What this task involves ▸
Every line of the material is to be returned verbatim. Pictures stay out.

Data segment ▸
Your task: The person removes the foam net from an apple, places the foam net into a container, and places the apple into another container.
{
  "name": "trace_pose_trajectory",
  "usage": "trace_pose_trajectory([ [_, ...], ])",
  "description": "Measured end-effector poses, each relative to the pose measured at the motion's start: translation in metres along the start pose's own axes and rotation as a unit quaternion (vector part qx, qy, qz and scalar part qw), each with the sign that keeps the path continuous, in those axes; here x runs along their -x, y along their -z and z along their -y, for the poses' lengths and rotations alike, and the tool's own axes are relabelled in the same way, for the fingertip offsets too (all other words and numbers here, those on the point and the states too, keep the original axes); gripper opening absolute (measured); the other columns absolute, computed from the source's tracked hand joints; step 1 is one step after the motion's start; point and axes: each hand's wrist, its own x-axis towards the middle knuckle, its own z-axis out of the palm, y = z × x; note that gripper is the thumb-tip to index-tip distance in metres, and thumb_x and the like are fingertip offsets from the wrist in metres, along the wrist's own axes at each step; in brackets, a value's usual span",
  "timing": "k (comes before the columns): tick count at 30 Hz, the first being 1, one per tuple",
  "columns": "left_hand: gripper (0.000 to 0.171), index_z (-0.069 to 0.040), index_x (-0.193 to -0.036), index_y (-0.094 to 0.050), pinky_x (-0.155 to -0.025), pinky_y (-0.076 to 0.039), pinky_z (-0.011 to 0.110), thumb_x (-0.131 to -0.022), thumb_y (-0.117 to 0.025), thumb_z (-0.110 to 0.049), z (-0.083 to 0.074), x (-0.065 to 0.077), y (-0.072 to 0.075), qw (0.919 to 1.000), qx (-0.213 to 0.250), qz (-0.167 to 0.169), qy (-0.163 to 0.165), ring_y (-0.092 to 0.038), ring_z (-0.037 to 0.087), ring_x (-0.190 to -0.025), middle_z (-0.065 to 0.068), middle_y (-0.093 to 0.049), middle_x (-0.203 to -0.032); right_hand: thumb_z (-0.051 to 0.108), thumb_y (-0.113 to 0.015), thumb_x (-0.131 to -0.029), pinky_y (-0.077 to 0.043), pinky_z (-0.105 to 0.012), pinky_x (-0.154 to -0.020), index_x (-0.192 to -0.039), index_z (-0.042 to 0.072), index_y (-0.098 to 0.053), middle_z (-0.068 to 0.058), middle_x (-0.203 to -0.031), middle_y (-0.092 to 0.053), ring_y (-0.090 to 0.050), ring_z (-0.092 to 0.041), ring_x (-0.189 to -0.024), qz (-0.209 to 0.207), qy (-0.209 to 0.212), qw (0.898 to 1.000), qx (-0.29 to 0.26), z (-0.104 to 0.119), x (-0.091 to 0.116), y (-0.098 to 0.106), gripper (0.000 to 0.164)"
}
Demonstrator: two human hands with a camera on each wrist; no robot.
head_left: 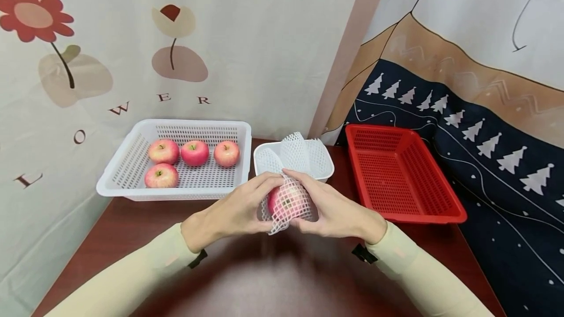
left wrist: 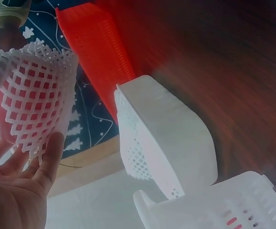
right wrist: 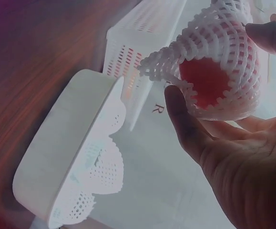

Task response ▸
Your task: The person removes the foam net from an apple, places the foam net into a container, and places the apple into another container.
{
  "name": "trace_pose_trajectory",
  "usage": "trace_pose_trajectory([ [_, ...], ])",
  "description": "Measured end-effector poses, each relative to the pose measured at the motion's start: translation in metres along the start pose's own axes and rotation as a unit quaternion (vector part qx, qy, qz and scalar part qw), each with the sign that keeps the path continuous, in those axes; here x runs along their -x, y along their -z and z along their -y, for the poses' lengths and rotations alike, and the tool's own axes are relabelled in the same way, for the fingertip offsets too (all other words and numbers here, those on the point and the states too, keep the original axes); gripper opening absolute (measured); the other columns absolute, computed from the source's tracked hand joints; step 1 is one step after the motion's start; point and axes: each hand's wrist, its own x-axis towards the middle knuckle, its own z-axis out of the palm, y = z × x; note that gripper is the thumb-tip to index-tip distance in metres, and thumb_x and the like are fingertip offsets from the wrist in metres, along the wrist's own axes at each step; in brackets, a value's usual span",
  "timing": "k (comes before the columns): tick count at 30 Hz, the first being 1, one per tuple",
  "columns": "left_hand: gripper (0.000 to 0.171), index_z (-0.069 to 0.040), index_x (-0.193 to -0.036), index_y (-0.094 to 0.050), pinky_x (-0.155 to -0.025), pinky_y (-0.076 to 0.039), pinky_z (-0.011 to 0.110), thumb_x (-0.131 to -0.022), thumb_y (-0.117 to 0.025), thumb_z (-0.110 to 0.049), z (-0.083 to 0.074), x (-0.065 to 0.077), y (-0.072 to 0.075), qw (0.919 to 1.000), qx (-0.213 to 0.250), qz (-0.167 to 0.169), qy (-0.163 to 0.165), ring_y (-0.092 to 0.038), ring_z (-0.037 to 0.087), ring_x (-0.190 to -0.025), middle_z (-0.065 to 0.068), middle_y (-0.093 to 0.049), middle_x (-0.203 to -0.032); right_hand: thumb_z (-0.051 to 0.108), thumb_y (-0.113 to 0.015), thumb_x (-0.131 to -0.029), pinky_y (-0.077 to 0.043), pinky_z (-0.105 to 0.012), pinky_x (-0.154 to -0.020), index_x (-0.192 to -0.039), index_z (-0.042 to 0.072), index_y (-0.098 to 0.053), middle_z (-0.068 to 0.058), middle_x (-0.203 to -0.031), middle_y (-0.092 to 0.053), ring_y (-0.090 to 0.050), ring_z (-0.092 to 0.041), ring_x (-0.189 to -0.024), qz (-0.209 to 0.207), qy (-0.209 to 0.212), qw (0.898 to 1.000), qx (-0.29 to 0.26), z (-0.104 to 0.119), x (-0.091 to 0.116), y (-0.098 to 0.106), gripper (0.000 to 0.164)"
}
Demonstrator: two human hands with a camera on each wrist; no robot.
head_left: 
left wrist: 
right wrist: 

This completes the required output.